In fact it is time, according to a new report from the conservative Heritage Foundation, for TVA to go the way of the Works Progress Administration and the Rural Electrification Administration – other New Deal federal agencies created to create jobs, spur economic development, and bring light and power to America in the depths of the Depression – and shut its doors.

Unique among U.S. utilities, TVA is a quasi-federal agency that was created with an explicit socioeconomic mission beyond the business of supplying electricity to its customers: to develop the Tennessee River into a navigable waterway, to bring prosperity to some of America’s least developed regions, and to be a steward of the region’s resources.

“The navigation waterway is built, though lightly used,” writes Ken Glozer, author of the Heritage report.  “Electricity is widely available, though rates are among the highest in the Southeast; and the people of Tennessee enjoy a good standard of living.  The most effective way to restore efficiency to the TVA system and to relieve federal taxpayers of a significant liability is to sell the Authority’s assets in a competitive auction.”

End of the Coal Era

Going fully private is hardly what TVA CEO Bill Johnson had in mind when he told shareholders and audience members at the Authority’s May 8 board meeting in Memphis that the 81-year-old organization is cutting expenses and refashioning its power generation business in order to meet the region’s power demands with rates below the U.S. average, while replacing coal with more renewable sources of power generation and instituting far-reaching conservation and efficiency measures.  TVA has already shut down its John Sevier coal plant near Rogersville, replacing it with a state-of-the-art combined cycle natural gas plant, and plans to shut down several more, including the massive Johnsonville plant, the largest coal plant in its fleet.
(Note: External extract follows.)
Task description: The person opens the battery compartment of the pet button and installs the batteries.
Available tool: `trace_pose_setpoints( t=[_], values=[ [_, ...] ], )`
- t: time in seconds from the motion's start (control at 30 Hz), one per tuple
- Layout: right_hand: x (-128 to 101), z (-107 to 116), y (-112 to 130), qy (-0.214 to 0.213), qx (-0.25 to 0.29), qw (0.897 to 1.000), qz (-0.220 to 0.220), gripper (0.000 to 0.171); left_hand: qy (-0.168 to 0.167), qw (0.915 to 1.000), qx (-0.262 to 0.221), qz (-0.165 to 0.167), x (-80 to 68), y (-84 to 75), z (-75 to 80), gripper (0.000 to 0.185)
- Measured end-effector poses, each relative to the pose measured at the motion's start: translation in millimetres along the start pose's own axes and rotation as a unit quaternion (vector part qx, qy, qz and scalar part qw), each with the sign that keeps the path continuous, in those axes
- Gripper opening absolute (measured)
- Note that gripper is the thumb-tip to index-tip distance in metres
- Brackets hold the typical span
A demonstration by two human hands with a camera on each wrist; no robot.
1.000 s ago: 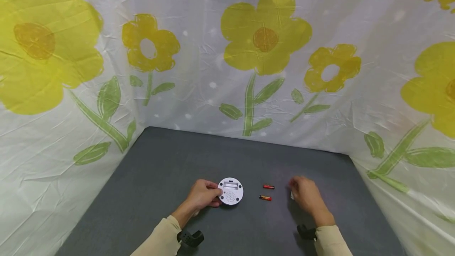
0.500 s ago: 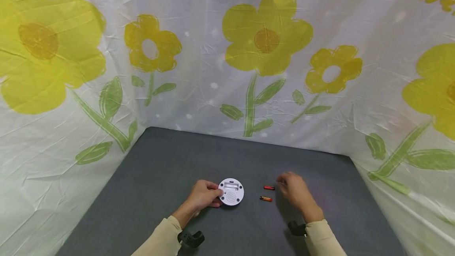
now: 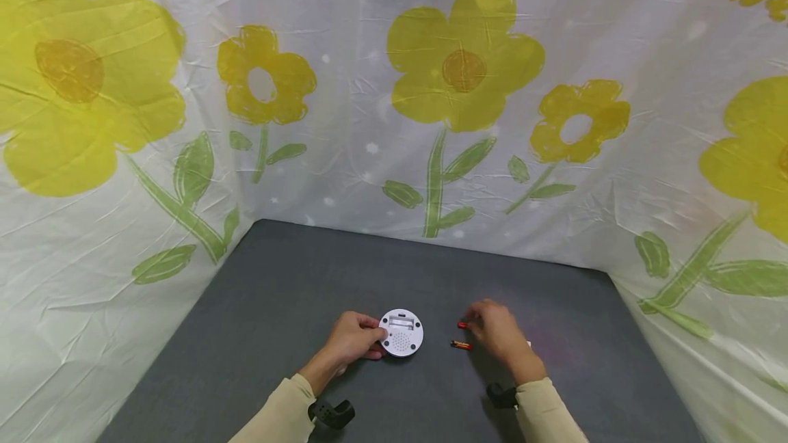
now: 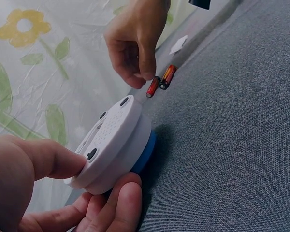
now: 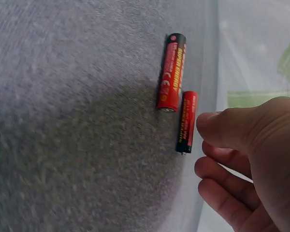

Johnson also said that TVA’s debt, which in recent years has edged closer to the $30 billion limit imposed by Congress, is coming down.  Debt reduction, he argues, will help the authority in its plans to open new co-generation plants that would use biomass in combination with coal to produce both heat and steam.  The co-generation project “is a perfect example of how our improved financial condition has put us in a condition to take the steps to do this,” said finance chairman Peter Mahurin at the board meeting.

The steps TVA is taking to remake itself for the 21st century are ambitious and could provide a model for other large utilities – unencumbered by TVA’s ties to the federal government, its complicated history, and its high debt load – to follow.  Whether they’ll be enough to enable the Authority to survive and prosper remains to be seen.